▶ [TASK PROMPT]
Find the lines of the material below that include the string "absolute", then copy each one.

▶ [RECORDS PROVIDED]
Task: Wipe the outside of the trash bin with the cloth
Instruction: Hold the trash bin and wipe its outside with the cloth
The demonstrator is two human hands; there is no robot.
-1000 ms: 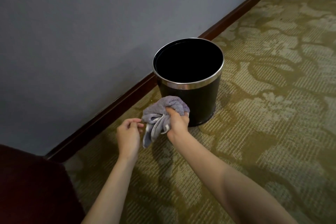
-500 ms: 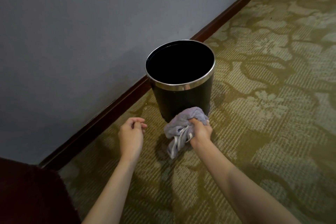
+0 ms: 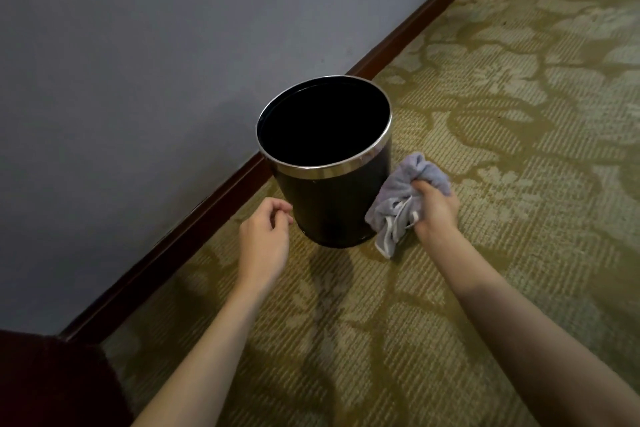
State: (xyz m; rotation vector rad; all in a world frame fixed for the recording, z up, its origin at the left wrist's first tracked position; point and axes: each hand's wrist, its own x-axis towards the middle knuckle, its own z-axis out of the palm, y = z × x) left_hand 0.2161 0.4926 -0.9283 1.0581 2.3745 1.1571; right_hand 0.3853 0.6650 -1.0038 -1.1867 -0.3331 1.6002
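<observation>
1. The floor is an olive-green carpet (image 3: 502, 184) with a pale floral pattern; it meets a grey-blue wall (image 3: 156, 62) along a dark wooden skirting board (image 3: 214, 198).
2. The trash bin (image 3: 332, 204), black with a silver band at its rim, stands upright on the carpet just beside the skirting board. Its mouth is open and the inside is dark.
3. Your right hand (image 3: 434, 211) has its grip closed round a bunched grey-lilac cloth (image 3: 398, 194). The cloth lies against the bin's lower right side, and a loose end hangs down to the carpet.
4. Your left hand (image 3: 265, 239) hangs at the bin's lower left side, fingers loosely curled, holding nothing. Whether the fingertips touch the bin wall cannot be told.
5. A dark red furnishing (image 3: 45, 381) fills the lower left corner; what it is cannot be told.
</observation>
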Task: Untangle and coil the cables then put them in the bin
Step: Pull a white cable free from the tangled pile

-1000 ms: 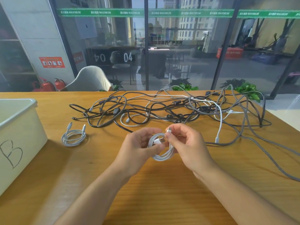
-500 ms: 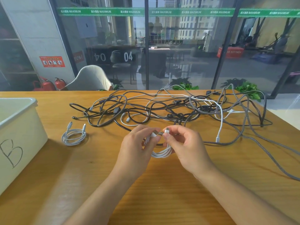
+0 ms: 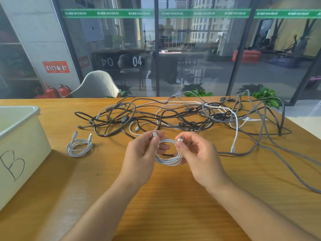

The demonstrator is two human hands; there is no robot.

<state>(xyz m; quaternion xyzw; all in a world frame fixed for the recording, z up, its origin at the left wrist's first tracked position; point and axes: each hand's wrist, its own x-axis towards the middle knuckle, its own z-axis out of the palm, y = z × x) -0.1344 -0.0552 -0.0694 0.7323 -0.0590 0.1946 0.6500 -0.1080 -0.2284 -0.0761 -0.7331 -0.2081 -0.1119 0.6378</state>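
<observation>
Fingers of the left hand [image 3: 141, 152] pinch the metal USB plug of a coiled white cable [image 3: 169, 158], while the right hand [image 3: 198, 153] pinches its other white plug, holding it above the wooden table [image 3: 173, 197]. Beyond lies a tangled heap of black, grey and white cables [image 3: 191, 117]; left, a second coiled white cable [image 3: 79, 145] near the cream plastic bin [image 3: 22, 145].

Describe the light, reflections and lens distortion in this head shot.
Head view: daylight through the glass wall, which carries faint reflections; hands and coiled white cable are sharp; the bin casts a soft shadow over the table; wide-angle distortion bows the table's far edge and leans the window frames.
</observation>
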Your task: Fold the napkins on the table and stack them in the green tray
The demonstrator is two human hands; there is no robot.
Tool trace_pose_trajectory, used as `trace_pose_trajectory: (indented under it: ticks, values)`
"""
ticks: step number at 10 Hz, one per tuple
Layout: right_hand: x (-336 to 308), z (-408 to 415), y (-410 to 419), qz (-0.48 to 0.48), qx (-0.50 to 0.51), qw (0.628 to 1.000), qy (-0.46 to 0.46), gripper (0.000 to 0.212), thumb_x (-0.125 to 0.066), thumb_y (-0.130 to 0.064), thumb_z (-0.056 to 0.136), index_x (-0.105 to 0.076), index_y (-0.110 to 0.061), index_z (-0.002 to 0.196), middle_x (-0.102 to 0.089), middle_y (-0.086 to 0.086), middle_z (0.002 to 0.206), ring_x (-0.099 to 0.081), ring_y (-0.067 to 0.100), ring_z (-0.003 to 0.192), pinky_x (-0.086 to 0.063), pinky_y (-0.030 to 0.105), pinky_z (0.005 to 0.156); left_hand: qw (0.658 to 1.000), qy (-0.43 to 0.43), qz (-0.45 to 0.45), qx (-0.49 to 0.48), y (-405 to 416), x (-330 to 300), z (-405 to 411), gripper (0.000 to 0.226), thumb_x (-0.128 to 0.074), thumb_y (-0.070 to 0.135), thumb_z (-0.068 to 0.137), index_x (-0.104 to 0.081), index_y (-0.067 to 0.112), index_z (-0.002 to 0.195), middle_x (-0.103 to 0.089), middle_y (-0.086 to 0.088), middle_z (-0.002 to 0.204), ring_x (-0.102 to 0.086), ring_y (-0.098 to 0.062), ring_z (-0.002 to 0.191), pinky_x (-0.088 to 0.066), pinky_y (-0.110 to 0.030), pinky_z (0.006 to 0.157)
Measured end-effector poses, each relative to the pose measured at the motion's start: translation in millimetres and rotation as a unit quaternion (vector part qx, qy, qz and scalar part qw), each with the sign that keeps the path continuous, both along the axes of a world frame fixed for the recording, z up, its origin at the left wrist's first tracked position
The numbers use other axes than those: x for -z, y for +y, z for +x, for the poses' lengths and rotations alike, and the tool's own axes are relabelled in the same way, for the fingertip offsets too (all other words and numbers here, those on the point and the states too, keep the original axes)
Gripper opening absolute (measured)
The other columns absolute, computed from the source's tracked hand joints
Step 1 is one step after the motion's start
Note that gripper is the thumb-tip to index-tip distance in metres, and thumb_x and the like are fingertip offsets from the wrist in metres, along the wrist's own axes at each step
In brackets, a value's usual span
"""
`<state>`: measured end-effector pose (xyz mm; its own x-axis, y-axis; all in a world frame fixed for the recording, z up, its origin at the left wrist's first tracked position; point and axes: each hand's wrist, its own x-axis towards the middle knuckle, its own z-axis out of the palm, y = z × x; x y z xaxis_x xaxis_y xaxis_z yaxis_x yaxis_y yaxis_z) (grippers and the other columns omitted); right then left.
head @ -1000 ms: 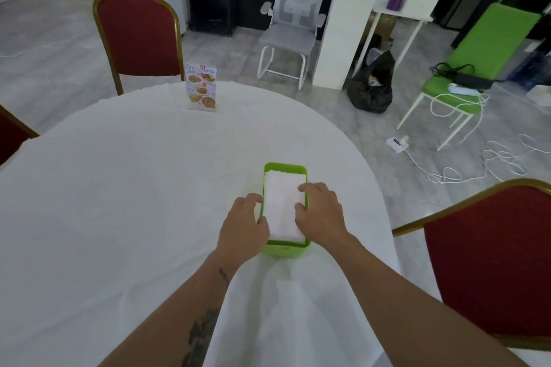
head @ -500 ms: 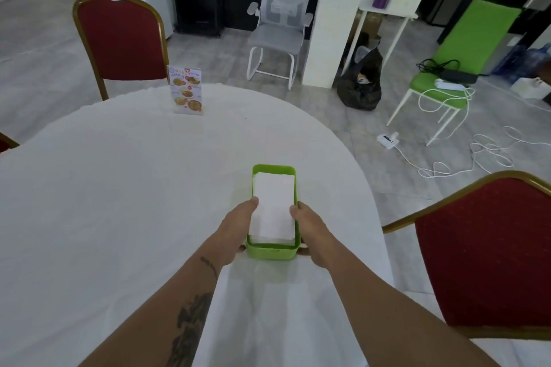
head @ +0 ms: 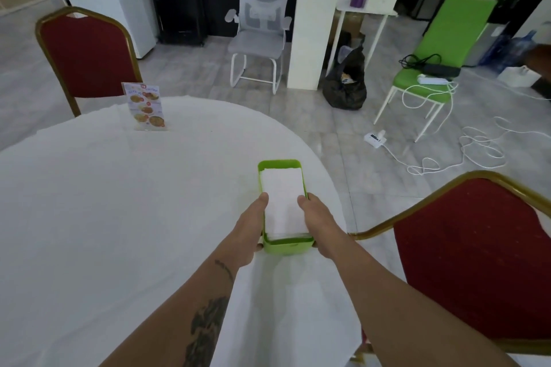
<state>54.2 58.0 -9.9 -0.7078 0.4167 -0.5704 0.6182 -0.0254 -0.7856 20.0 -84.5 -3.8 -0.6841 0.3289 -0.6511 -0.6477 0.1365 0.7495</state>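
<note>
Here, low and right of centre in the frame, the green tray (head: 283, 246) is holding stacked napkins (head: 283, 202); the left hand (head: 249, 231) and right hand (head: 320, 226) are gripping its long sides, thumbs pressing the rim, on the white table (head: 119, 202).

fingers of each hand hidden behind green tray (head: 284, 247) walls; menu card (head: 146, 106) print blurred

the tray (head: 279, 244) sits on the bench (head: 119, 217) near its right edge, with a stack of folded napkins (head: 283, 202) inside it. the left hand (head: 249, 229) grips the tray's left wall and the right hand (head: 320, 225) its right wall, thumbs apparently resting on the napkins. a menu stand (head: 145, 106) is at the bench's far left, with a chair (head: 86, 53) behind it. another chair (head: 477, 253) is right of the bench.
</note>
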Motion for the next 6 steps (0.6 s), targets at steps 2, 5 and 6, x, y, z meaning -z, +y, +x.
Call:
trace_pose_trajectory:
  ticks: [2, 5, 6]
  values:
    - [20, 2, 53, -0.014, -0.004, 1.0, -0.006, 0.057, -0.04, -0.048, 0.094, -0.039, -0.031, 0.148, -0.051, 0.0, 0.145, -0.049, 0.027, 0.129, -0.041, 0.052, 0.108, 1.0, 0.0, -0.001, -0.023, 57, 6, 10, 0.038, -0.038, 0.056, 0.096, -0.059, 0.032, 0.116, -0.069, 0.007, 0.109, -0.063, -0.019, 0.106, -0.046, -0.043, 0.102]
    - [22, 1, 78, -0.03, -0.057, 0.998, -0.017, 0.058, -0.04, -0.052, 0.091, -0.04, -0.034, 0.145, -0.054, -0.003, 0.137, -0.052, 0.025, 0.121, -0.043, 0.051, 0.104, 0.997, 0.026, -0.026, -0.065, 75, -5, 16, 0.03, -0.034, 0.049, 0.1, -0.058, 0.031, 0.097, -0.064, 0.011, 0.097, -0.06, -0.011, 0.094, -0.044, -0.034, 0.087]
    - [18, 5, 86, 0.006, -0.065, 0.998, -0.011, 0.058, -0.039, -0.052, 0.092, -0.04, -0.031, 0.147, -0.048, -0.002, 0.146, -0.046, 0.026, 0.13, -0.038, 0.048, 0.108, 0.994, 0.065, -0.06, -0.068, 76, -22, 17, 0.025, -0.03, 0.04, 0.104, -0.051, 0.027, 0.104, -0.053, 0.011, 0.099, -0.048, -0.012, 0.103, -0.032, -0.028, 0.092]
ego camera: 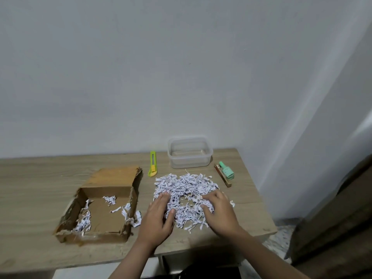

▶ [SOLUTION TO THE EXERCISE]
Gripper opening absolute (measured)
The other columns absolute, computed from the source's tracked hand joints

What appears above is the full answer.